La relación entre comida y sueño es una de las cuestiones más complejas que abordan los nutricionistas, investigadores y médicos. Durante años se ha debatido qué tipo de comidas son más perjudiciales a la hora de acostarse, ya sea porque tengan el riesgo de aumentar el peso, o porque dificulten la cantidad y la calidad del sueño. Los carbohidratos aparecen a menudo como el grupo de macronutrientes que si se toman por la noche pueden provocar que engordes más fácilmente, mientras que se ha documentado que las grasas y el azúcar pueden afectar negativamente a la profundidad del sueño.

Cuanto más se acerque la hora de acostarnos, más fácil será que nuestro cuerpo acumule grasas de lo que ingerimos

Sin embargo, lo que ingerimos antes de dormir puede variar mucho según la hora a la que nos acostemos, nuestro metabolismo o la edad que tengamos. No todo el mundo cena ni se acuesta a la misma hora, ni tiene los mismos ritmos circadianos -según la melatonina que regula el sueño-, lo que puede afectar decisivamente al efecto de lo que comemos en las últimas horas del día.

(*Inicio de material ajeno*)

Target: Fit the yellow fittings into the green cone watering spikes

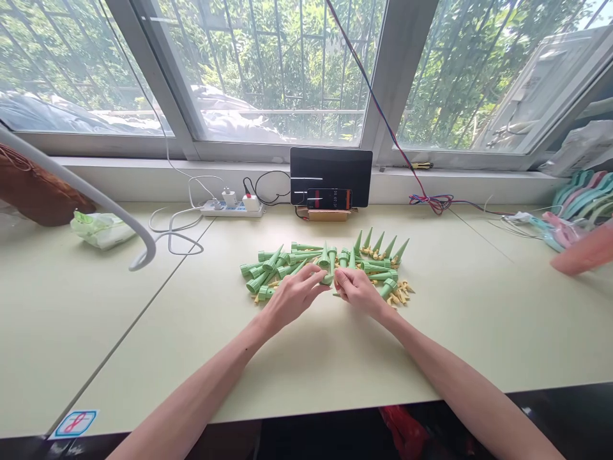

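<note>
Green tapered plastic spikes (272,259) lie in a loose heap around the middle of the tabletop, well in from its left and right edges. That pale cream-yellow tabletop (201,358) is the largest thing, a dark seam crossing its left part. Along its far edge a flat black tablet screen (331,167) leans upright behind a dark phone (330,199), with a white power strip (230,208) to the left.

Both bare hands meet at the heap's near side. The left hand (299,289) holds a green plastic piece (327,280) between thumb and fingers; the right hand (357,289) is drawn in narrow just beside it, its fingertips partly hidden, so I cannot tell whether they close on anything.

Several spikes stand point-up in a row at the heap's far right side. They look light, stiff and hollow, smooth on the taper but ribbed at the wide collar, so the collar should give the surest grip. Smallest are the mustard-yellow plastic pieces (403,289) scattered toward the right edge, likely best pinched by fingertips and prone to roll.
</note>
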Demonstrator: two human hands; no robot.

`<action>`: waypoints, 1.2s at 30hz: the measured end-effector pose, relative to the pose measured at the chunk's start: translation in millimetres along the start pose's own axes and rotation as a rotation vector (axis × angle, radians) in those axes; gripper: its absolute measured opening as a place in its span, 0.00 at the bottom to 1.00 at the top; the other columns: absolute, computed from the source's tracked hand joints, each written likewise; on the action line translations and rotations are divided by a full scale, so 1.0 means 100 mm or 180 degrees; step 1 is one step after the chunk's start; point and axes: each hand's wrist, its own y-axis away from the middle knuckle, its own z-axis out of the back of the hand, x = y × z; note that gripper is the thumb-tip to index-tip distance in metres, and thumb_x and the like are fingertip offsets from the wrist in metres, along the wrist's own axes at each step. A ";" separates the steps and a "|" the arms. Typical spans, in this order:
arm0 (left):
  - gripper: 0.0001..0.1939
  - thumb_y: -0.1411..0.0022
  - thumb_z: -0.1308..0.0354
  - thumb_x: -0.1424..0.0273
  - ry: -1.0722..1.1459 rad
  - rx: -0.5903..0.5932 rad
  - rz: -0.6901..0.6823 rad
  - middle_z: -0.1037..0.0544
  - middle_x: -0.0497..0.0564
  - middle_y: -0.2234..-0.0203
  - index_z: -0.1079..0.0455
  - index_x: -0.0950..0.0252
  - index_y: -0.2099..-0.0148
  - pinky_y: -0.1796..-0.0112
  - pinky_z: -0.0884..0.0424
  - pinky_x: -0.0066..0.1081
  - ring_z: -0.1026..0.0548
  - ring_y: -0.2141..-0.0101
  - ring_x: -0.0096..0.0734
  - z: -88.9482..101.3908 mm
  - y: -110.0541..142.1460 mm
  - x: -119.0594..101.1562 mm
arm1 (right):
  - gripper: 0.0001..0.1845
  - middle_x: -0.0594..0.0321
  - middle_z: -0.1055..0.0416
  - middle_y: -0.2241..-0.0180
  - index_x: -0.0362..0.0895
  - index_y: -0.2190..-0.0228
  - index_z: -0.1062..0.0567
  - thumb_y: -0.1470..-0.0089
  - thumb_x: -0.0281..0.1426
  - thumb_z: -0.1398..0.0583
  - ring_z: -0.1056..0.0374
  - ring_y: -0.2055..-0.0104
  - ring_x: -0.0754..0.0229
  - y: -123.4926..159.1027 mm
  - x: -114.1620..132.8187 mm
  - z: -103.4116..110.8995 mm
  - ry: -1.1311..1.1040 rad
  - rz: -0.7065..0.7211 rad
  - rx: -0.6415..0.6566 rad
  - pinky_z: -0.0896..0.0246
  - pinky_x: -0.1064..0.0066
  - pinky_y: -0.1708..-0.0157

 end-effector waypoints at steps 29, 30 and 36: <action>0.20 0.37 0.43 0.53 0.3951 0.1144 0.2331 0.32 0.45 0.84 0.33 0.68 0.65 0.79 0.40 0.25 0.38 0.85 0.19 0.11 -0.12 -0.10 | 0.18 0.68 0.39 0.79 0.44 0.75 0.36 0.34 0.35 0.51 0.48 0.79 0.66 0.03 -0.05 -0.03 0.0563 0.0838 -0.0407 0.51 0.74 0.76; 0.20 0.37 0.43 0.54 0.3847 0.1105 0.2321 0.32 0.45 0.84 0.33 0.68 0.65 0.79 0.41 0.24 0.38 0.84 0.19 0.11 -0.12 -0.11 | 0.18 0.68 0.39 0.79 0.44 0.75 0.36 0.34 0.36 0.51 0.48 0.79 0.66 0.03 -0.05 -0.03 0.0541 0.0802 -0.0396 0.51 0.74 0.76; 0.17 0.40 0.39 0.57 0.3164 0.0782 0.2178 0.30 0.45 0.80 0.31 0.67 0.63 0.82 0.40 0.23 0.33 0.82 0.22 0.06 -0.12 -0.14 | 0.20 0.70 0.45 0.83 0.45 0.77 0.37 0.34 0.38 0.51 0.49 0.81 0.66 0.03 -0.07 -0.03 0.0361 0.0532 -0.0332 0.51 0.73 0.77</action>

Según un estudio del 'American Journal of Clinical Nutrition', más allá del tipo y cantidad de alimento ingeridos, el peligro de acumular grasa en la última comida del día está asociada también en función del ritmo circadiano del individuo y no tanto de la hora del reloj. Es decir, que según sus hallazgos, cuanto más se acerca una persona a la hora a la que está acostumbrado a dormir, la comida que ingiere será más propensa a acumular grasa en su cuerpo por la noche.

Más grasas, peor sueño

No se trata por tanto de la hora en sí, sino de espaciar la cena con la hora de acostarse. Según los expertos del estudio -'Later circadian timing of food intake is associated with increased body fat'-, una de las explicaciones se debe al efecto térmico de la comida o la energía gastada tras la ingesta. Esta baja considerablemente según se supera el reloj biológico del sueño, por lo que independientemente de la hora, si se acerca, la tendencia del cuerpo sería la de consumir menos energía facilitando por tanto la acumulación de grasas.

Por otra parte, los expertos del New York Obesity Research Center llevaron a cabo una serie de pruebas para tratar de establecer algunas pautas sobre el tipo de comida que se ingiere y su cualidad para proporcionar un mejor o peor calidad del sueño. Los datos arrojaron que "un ingesta elevada de grasas saturadas frente a alimentos ricos en fibra se asociaron a un sueño menos profundo y reparador. Al mismo tiempo, un aumento del consumo tanto de azúcares como de carbohidratos sin fibra ni azúcares provocaron interrupciones del sueño".

Una conclusión obvia indica que es importante no comer justo antes de acostarse. Sea cual sea la hora a la que cada uno esté acostumbrado según su ritmo circadiano. En otro nivel, los estudios nutricionales han explorado la capacidad del tipo de dieta que seguimos y su efecto en el adelanto o retraso de la hora de dormir, pero al margen de estas hipótesis el mensaje es claro: adelanta la cena y deja un margen anttes de dormir, reduce la ingesta de grasas y carbohidratos que carezcan de fibra. Las proteínas, los cereales de grano entero y los huevos son una buena elección si quieres dormir bien y no acumular kilos por la noche.